The teaser for the series is this: In a place where time and space collide, the future of mankind will be decided.
And that, my friends, is the tip of an iceberg the size of the planet Neptune! I was hooked, with these books, from the first part of the first volume, and I can even tell you why. Imagine, if you can, a series of REAL books with plot up to the eyeballs, mainstream SF that could have come from Greg Bear or Kim Stanley Robinson, or one of the best in the business ... and then make the heroes gay. It's like Greg Bear wrote a space opera twice the length of Lord of the Rings, and the heroes are gay. Which is a cause for a grin as wide as Sydney Harbor.
(If this sounds like your idea of a way to spend some delightful rainy afternoons, you probably want to click here: that link will take you the the Hellgate Page on MK's website, and you can catch up in no time. In fact, if you prefer ebooks over paper, you can be reading in half an hour.)

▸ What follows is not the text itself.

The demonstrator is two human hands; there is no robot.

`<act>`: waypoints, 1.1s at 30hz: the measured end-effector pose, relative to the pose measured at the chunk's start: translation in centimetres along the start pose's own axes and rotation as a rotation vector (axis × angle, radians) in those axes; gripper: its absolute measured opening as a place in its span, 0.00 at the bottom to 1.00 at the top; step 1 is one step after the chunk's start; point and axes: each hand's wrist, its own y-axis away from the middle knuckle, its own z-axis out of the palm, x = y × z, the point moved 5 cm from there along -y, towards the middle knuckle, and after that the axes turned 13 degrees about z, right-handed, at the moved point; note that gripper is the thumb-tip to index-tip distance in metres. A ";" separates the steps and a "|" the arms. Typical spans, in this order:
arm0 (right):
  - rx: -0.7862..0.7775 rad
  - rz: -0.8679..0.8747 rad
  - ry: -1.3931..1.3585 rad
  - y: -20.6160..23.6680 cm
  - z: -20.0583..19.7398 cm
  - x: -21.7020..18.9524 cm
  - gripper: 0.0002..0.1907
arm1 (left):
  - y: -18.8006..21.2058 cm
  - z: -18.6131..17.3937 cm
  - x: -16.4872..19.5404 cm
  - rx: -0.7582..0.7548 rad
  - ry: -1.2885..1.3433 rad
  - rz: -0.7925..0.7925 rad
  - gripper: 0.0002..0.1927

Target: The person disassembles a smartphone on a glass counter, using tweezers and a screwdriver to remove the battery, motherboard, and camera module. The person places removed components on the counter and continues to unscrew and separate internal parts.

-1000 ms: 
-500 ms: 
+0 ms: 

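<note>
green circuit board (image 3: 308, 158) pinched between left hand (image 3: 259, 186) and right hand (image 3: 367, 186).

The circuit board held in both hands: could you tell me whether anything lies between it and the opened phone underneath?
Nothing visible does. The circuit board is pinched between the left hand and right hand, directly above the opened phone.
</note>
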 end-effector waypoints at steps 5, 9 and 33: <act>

A loooong time ago, when Mel Keegan first signed with DreamCraft, the idea we had in mind was to publish the books to CD-Rom. They were to present the whole text with masses of art and animations. That idea sounded exciting to some people, but not to a wide enough audience to make the amount of work involved attractive...
However, The World of Hellgate has stayed in my mind ever since. I've always thought, how fantastic it would be to use this idea as a promo. Till recently, though, artwork has meant the usual: painting. And anyone who's done it knows how long it takes! Imagine having to do about 50 - 100 paintings, minimum, for one promotion.
Then, along came 3D art and everything changed. Suddenly I can design the characters and stage the artwork in about 1% of the time. In other words, I can do 100 3D paintings in the same time it would have taken me to do one. And suddenly The Word of Hellgate doesn't look so scary.
Step one: get the characters created.
And that's not as easy as you might think, because there's DOZENS of them, and they're all totally different, and every one needs to be approached as a separate project and then combined later. It takes about a week to get a design that Mel Keegan will say "wonderful" to. (Not a full 40 hours, y'understand, but tinkering on and off and sending images on emails and getting feedback.)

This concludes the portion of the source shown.